Os tempos não estão para menos: hoje um indivíduo sai de casa e mete-se logo em estranhas, inusitadas e inesperadas aventuras de que pode não sair com vida.
Vinha eu de 24 horas de trabalho. Eram mais ou menos dez horas da manhã quando entrei na Segunda Circular junto ao Nó da Buraca, vindo do Restelo. Era ainda, como é óbvio, hora de ponta em Lisboa e os carros eram mais que muitos naquele entroncamento.
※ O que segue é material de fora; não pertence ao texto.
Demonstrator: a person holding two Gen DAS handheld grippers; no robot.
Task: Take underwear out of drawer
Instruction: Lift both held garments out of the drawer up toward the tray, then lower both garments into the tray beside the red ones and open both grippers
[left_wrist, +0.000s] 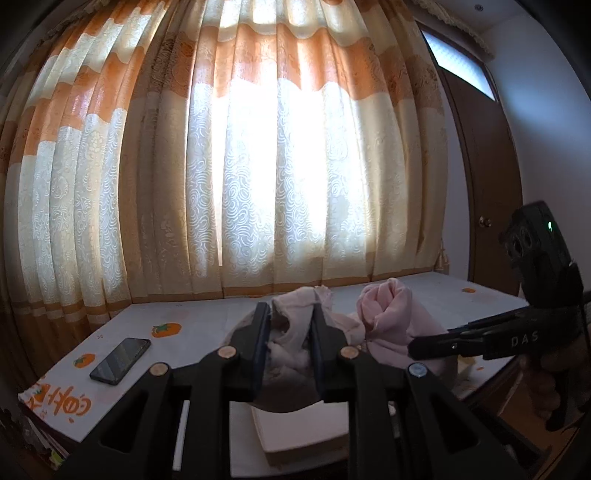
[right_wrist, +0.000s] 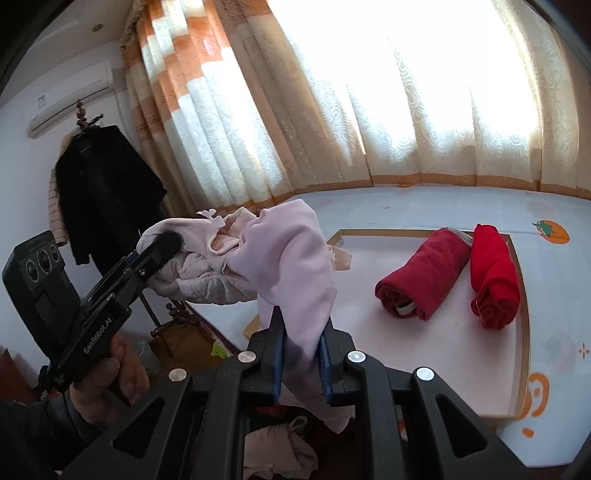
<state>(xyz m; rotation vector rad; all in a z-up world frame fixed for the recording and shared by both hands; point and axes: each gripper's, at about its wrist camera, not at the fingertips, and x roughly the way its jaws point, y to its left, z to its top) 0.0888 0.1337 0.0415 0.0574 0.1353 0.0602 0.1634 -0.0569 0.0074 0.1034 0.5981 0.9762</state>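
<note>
Pink underwear (right_wrist: 291, 251) clamped between right tongs (right_wrist: 301, 343), lifted.

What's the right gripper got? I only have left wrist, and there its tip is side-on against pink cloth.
Observer: The right gripper has its jaws shut on a pink garment.
Operator: Anything further right of it?
Observer: Yes. A dark red roll and a bright red roll lie side by side in a shallow wood-edged tray.
Operator: Any more cloth below?
Observer: Some pale cloth shows beneath the right gripper. I cannot tell whether it is in a drawer.
</note>
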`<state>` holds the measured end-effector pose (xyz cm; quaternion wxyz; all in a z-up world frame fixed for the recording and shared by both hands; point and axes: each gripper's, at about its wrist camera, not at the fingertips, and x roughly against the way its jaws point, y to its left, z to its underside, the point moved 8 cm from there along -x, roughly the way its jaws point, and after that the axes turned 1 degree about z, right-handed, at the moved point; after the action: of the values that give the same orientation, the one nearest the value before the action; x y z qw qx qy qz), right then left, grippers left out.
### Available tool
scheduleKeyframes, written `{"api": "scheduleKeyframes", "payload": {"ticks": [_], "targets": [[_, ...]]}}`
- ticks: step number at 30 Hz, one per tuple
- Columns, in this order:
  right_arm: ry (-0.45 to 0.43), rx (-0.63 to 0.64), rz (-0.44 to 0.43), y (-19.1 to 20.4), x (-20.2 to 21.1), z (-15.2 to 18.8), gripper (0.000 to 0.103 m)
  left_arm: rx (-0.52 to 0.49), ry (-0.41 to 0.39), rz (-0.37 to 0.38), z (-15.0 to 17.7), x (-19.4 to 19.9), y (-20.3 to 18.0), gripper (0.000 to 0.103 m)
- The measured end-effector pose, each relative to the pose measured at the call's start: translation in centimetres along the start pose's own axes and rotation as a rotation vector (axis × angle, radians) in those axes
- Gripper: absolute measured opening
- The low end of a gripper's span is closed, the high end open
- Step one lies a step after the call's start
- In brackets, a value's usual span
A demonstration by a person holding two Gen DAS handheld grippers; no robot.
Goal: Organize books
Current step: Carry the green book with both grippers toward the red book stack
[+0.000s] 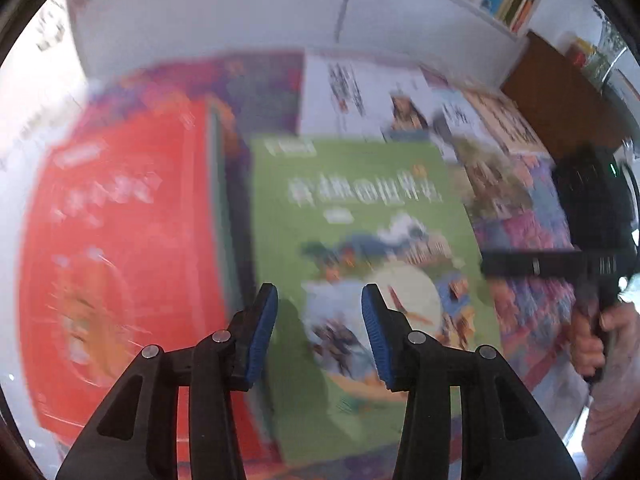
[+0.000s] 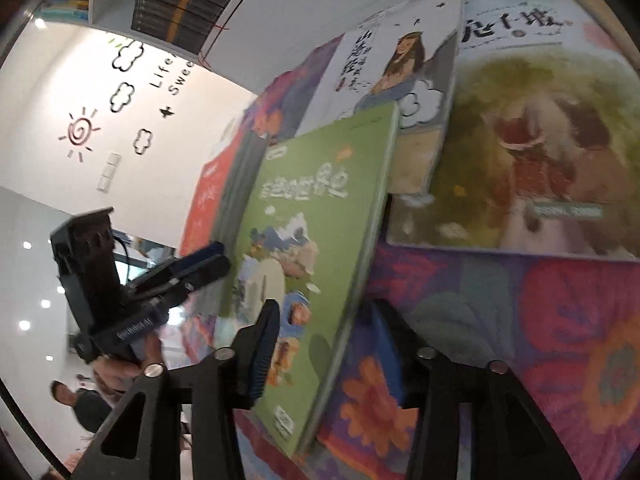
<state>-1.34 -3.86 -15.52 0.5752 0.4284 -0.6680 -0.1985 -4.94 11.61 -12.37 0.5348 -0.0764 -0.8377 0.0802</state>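
We're mid-pickup on the green book (image 2: 320,216), which lies on the floral cloth (image 2: 520,320) just beside the red book (image 1: 120,240), with the white book (image 2: 384,60) and the big portrait-cover book (image 2: 540,140) further back and partly overlapping each other. In the right wrist view the green book's near long edge sits between the jaws of the right gripper (image 2: 324,340): they stand partly apart and straddle that edge, but we can't tell whether the pads press on it; the far pad is mostly hidden behind the cover. The left gripper (image 1: 318,332) hovers over the green cover, jaws part open, nothing between them; the right view shows it out near the book's far side, not touching as far as we can see. The left view is blurred, so contact there is hard to judge. Our read: grasp not yet secured. Next move calls for the right pads to close squarely on the edge, left steadying or taking the opposite edge, then lift toward the shelf (image 2: 180,4). Risk: thin cover slips or drags the red book.
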Motion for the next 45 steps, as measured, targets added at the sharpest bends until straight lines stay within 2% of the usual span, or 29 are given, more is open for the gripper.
{"api": "scheduleKeyframes", "payload": {"ticks": [3, 7, 9, 11, 14, 19, 21, 22, 23, 27, 31, 37, 42, 45], "targets": [[-0.015, -0.024, -0.06, -0.2, -0.4, -1.0, 0.049, -0.05, -0.009, -0.021, 0.1, -0.2, -0.6, 0.042], [-0.024, 0.026, -0.001, 0.5, -1.0, -1.2, 0.047, 0.005, -0.006, 0.023, -0.2, 0.0, -0.2, 0.042], [-0.049, -0.002, 0.023, -0.2, -0.5, -0.8, 0.025, 0.028, -0.008, 0.031, -0.1, 0.1, 0.0, 0.042], [-0.061, -0.042, -0.019, -0.6, -0.1, -0.5, 0.018, 0.038, -0.004, 0.04, 0.0, 0.4, -0.1, 0.042], [-0.089, -0.055, -0.026, -0.8, 1.3, 0.4, 0.015, 0.027, -0.011, 0.002, 0.2, 0.5, -0.1, 0.042], [-0.126, -0.014, 0.045, -1.1, 4.4, 0.4, 0.015, -0.002, 0.012, -0.001, 0.2, -1.0, -1.4, 0.043], [-0.149, -0.007, 0.121, -2.4, 5.7, 0.2, 0.016, -0.032, 0.001, -0.026, -0.2, -1.7, -2.2, 0.043], [-0.149, 0.003, 0.149, -2.8, 5.9, 0.2, 0.017, -0.033, 0.015, 0.027, -0.3, -2.2, -3.1, 0.043], [-0.149, 0.003, 0.157, -3.1, 6.0, 0.2, 0.018, -0.016, 0.047, 0.117, -0.2, -2.9, -4.1, 0.046], [-0.148, -0.004, 0.162, -3.6, 5.6, 0.0, 0.019, -0.016, 0.048, 0.087, -0.8, -3.1, -4.7, 0.045], [-0.16, 0.068, 0.215, -2.2, 6.0, -0.5, 0.019, 0.026, 0.037, 0.161, -1.2, -1.9, -4.6, 0.045], [-0.158, 0.095, 0.218, -0.5, 6.6, -0.8, 0.019, 0.03, -0.02, 0.156, -1.8, 0.6, -4.4, 0.045], [-0.102, -0.021, 0.109, 0.5, 6.6, -1.6, 0.019, 0.039, -0.047, 0.143, -2.5, 2.7, -3.4, 0.045], [-0.069, -0.049, 0.079, 1.9, 6.4, -2.2, 0.019, 0.041, -0.052, 0.116, -3.0, 3.5, -2.7, 0.045]]}}
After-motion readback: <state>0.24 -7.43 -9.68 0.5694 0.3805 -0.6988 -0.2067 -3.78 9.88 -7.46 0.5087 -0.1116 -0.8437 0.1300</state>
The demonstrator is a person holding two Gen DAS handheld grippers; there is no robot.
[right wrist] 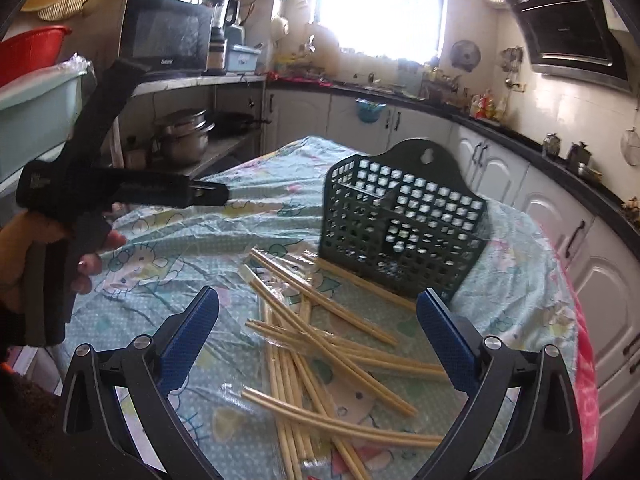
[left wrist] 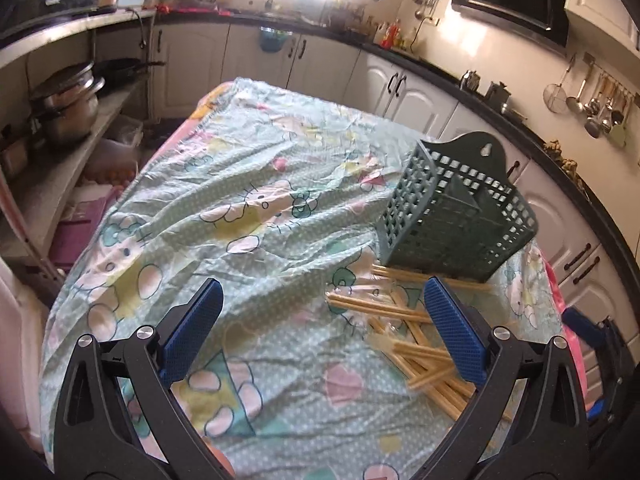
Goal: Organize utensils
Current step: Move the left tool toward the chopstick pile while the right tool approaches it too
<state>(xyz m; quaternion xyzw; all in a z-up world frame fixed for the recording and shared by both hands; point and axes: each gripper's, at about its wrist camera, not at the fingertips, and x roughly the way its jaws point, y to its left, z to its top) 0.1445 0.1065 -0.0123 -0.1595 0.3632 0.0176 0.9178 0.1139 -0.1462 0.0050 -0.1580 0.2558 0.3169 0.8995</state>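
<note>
A pile of several pale wooden chopsticks, some in clear wrappers, lies scattered on the patterned tablecloth. Behind it stands a dark green perforated utensil basket, upright and empty as far as I can see. My right gripper is open and empty, hovering over the pile. My left gripper is open and empty, left of the chopsticks and basket. The left gripper also shows in the right wrist view, held in a hand.
The tablecloth is wrinkled and drapes over the table edges. Kitchen cabinets and a dark counter curve behind and to the right. Shelves with pots stand at the left. Hanging ladles are on the right wall.
</note>
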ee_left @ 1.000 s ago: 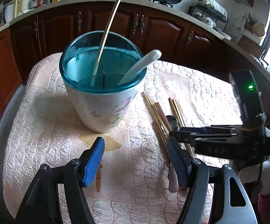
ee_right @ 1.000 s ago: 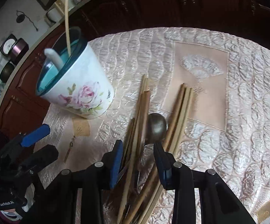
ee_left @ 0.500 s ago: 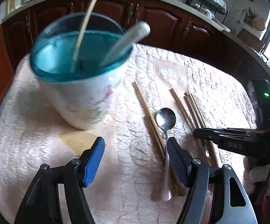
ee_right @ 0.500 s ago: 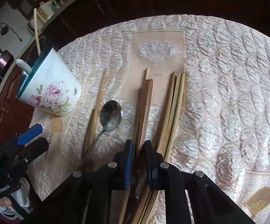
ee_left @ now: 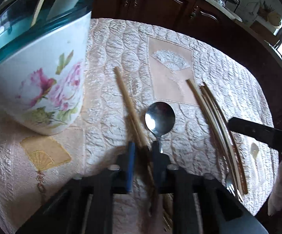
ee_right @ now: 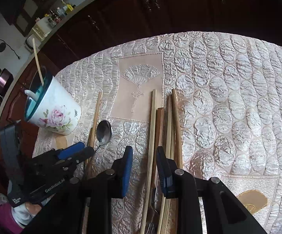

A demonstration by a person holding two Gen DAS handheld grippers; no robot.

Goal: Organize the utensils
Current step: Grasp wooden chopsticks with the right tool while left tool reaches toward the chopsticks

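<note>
1. While the left gripper (ee_left: 143, 146) sits low over the cloth, its fingers are drawn narrow around the pair of wooden chopsticks (ee_left: 130, 107) lying just left of the metal spoon (ee_left: 159, 117); whether the pads already press the wood I cannot tell.
2. Those chopsticks lie flat on the quilted tablecloth (ee_left: 228, 74), near the floral utensil cup (ee_left: 43, 81), which already holds a chopstick (ee_right: 37, 60) and a white spoon (ee_right: 31, 93).
3. To do this pick well, I judge the pads should close squarely on both sticks at once, keeping the right finger clear of the spoon's neck, which it nearly touches.
4. Lift level, then tip the sticks upright before lowering them into the cup's teal rim.
5. Further right, the right gripper (ee_right: 144, 159) hovers with fingers moderately apart, straddling a pale chopstick from the larger bundle of chopsticks (ee_right: 168, 128); a fork (ee_right: 150, 220) lies under it.
6. Dark wooden cabinets (ee_right: 160, 9) ring the table.
</note>
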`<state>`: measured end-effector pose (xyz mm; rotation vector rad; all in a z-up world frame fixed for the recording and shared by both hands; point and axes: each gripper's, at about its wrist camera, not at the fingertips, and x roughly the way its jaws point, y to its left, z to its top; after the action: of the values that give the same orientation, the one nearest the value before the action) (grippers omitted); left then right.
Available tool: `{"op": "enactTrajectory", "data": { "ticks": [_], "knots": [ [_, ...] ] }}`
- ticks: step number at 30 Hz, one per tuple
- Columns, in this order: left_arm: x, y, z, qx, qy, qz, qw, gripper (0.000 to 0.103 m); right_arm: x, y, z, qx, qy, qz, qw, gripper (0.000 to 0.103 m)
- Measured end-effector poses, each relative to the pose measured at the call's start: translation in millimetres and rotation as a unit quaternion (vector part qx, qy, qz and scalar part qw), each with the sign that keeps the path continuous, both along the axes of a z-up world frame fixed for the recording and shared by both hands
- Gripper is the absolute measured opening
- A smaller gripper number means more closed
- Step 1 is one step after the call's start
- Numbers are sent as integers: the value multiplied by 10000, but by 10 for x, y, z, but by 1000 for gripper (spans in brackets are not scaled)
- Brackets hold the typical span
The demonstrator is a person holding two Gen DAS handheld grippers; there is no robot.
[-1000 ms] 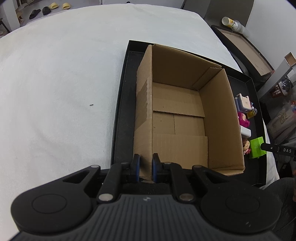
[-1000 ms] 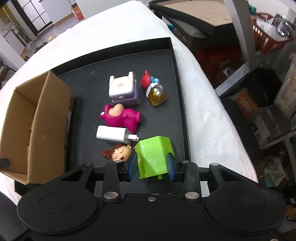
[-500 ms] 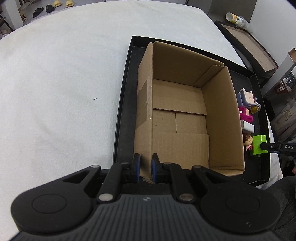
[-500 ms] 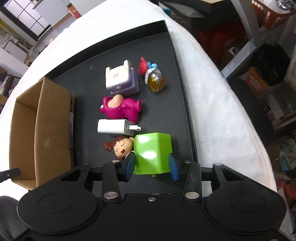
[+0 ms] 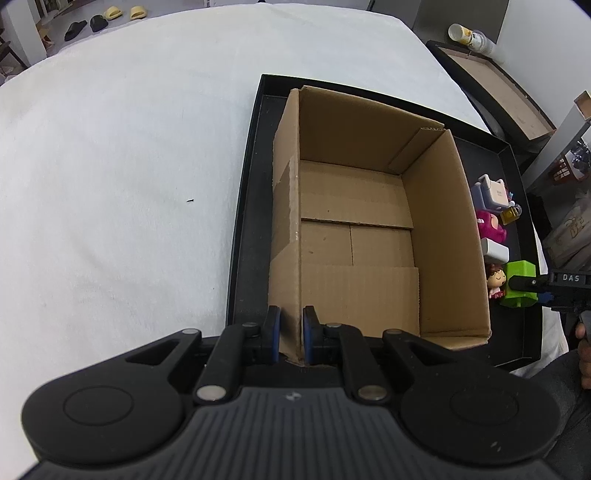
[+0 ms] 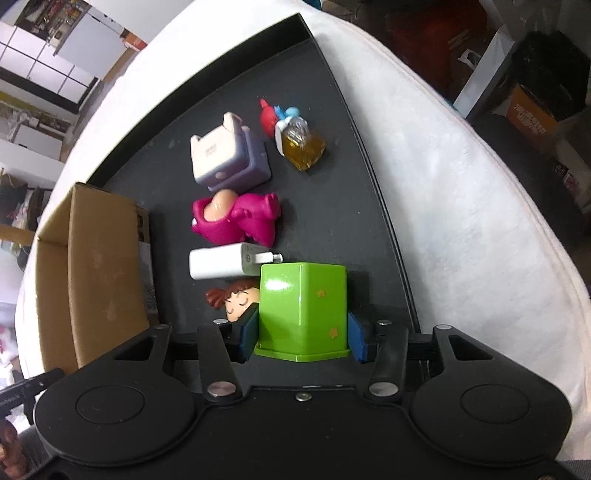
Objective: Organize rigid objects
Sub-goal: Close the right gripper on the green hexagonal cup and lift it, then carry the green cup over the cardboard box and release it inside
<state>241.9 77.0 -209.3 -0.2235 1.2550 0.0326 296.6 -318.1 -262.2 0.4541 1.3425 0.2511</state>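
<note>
An open, empty cardboard box (image 5: pixel 362 236) stands on a black tray (image 5: pixel 243 206). My left gripper (image 5: pixel 290 334) is shut on the box's near left wall. My right gripper (image 6: pixel 303 334) is shut on a green square cup (image 6: pixel 303 306), held above the tray; the cup also shows in the left wrist view (image 5: pixel 521 282). On the tray lie a small doll (image 6: pixel 236 299), a white charger (image 6: pixel 221 264), a magenta figure (image 6: pixel 236 221), a lilac and white box toy (image 6: pixel 225 155), a perfume bottle (image 6: pixel 303 146) and a red and blue figure (image 6: pixel 271 116).
The tray rests on a white cloth-covered table (image 5: pixel 110 166). The box's outer wall (image 6: pixel 99 273) is left of the toys. Another tray (image 5: pixel 495 92) and a paper cup (image 5: pixel 461 33) sit beyond the table. Cluttered floor lies past the right edge (image 6: pixel 517 92).
My right gripper has lifted the green cup off the tray, so it now covers part of the doll and charger. My left gripper keeps its hold on the box wall.
</note>
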Motion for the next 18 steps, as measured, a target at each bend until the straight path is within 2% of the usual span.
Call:
{"op": "enactTrajectory", "data": {
  "ticks": [9, 18],
  "knots": [
    [16, 18, -2, -40, -1, -13, 10000, 11, -19, 30, 259, -157, -284, 159, 9993, 47],
    [-10, 100, 12, -244, -74, 39, 9997, 11, -30, 209, 567, -366, -563, 439, 9968, 47]
  ]
}}
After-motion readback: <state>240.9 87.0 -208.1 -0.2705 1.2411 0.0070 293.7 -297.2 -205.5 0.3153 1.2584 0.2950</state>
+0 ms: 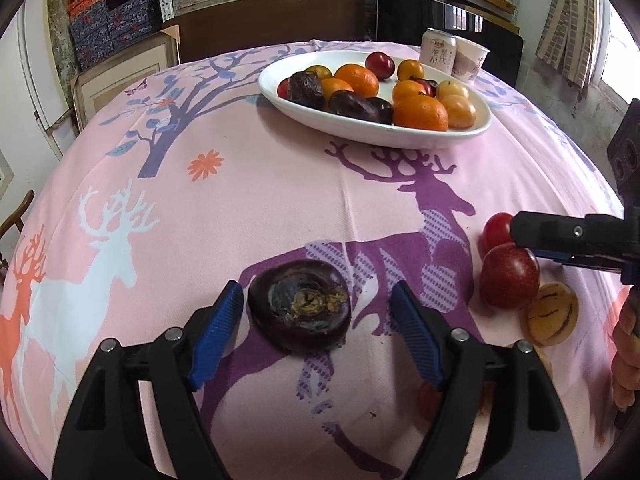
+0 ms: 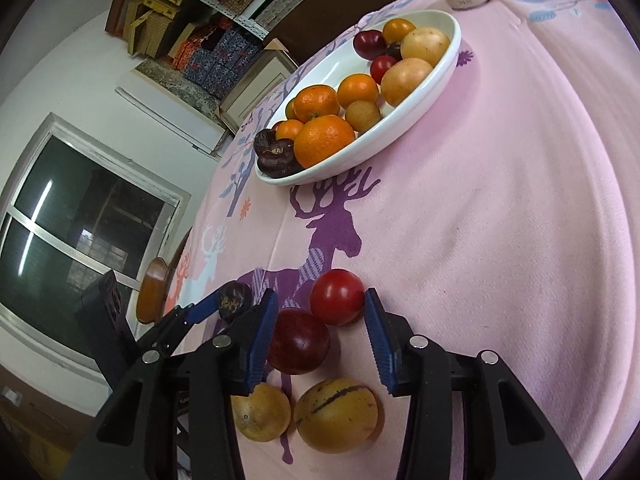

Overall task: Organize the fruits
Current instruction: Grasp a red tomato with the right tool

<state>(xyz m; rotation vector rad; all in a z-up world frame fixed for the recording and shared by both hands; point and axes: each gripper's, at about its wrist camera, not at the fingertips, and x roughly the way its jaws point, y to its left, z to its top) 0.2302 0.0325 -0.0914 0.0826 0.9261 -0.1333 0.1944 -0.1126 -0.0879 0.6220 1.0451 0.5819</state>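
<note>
Both sets of jaws are spread wide and holding nothing right now. The left gripper (image 1: 316,320) has the dark flattened fruit (image 1: 299,305) sitting right between its blue pads on the pink worktop (image 1: 280,200). The left-hand pad is just beside the fruit and the other one has a clear gap. The fruit's a squat, roughly rounded lump with a tan scar on top, slightly wider across than deep, so there's no real long axis to fuss over. Closing straight in should catch it across its width, I'd guess.

The right gripper (image 2: 320,328) is lined up over the loose pile on its own side: the red tomato-looking fruit (image 2: 337,297) sits out at the pad tips, the dark red plum (image 2: 298,341) is further in, up against one pad, and two yellow fruits (image 2: 336,416) are closer to the camera.

The white dish (image 1: 400,136) with the oranges and the rest is well apart from both, straight ahead across the cloth. The can (image 1: 437,51) and paper cup (image 1: 471,60) stand behind it.

My read: the left hand is the one set for the dark fruit, the right for the tomato-looking one.
</note>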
Fazendo pisca lá fui demandando a faixa do meio para fugir à da direita (muito concorrida àquela hora por quem ia para Sete Rios) quando um carro novo de gama média se coloca à minha frente e começa a reduzir a marcha até se imobilizar ― em pleno Viaduto da Fonte Nova, cheio de carros a passar dos dois lados ― saindo lá de dentro um sujeito de meia-idade, engravatado e de óculos muito escuros (tipo guarda-costas de líder político: mais ou menos 1,67m, sessenta e tal quilos, cara bexigosa escanhoada) furioso nos gestos (sujeito a ser atropelado a qualquer momento pelos carros da faixa da esquerda) que se me dirigiu com invectivas que não ouvi (tinha o vidro fechado) e aplicou um soco no vidro do meu lado voltando de seguida para o seu popó e arrancando à má fila.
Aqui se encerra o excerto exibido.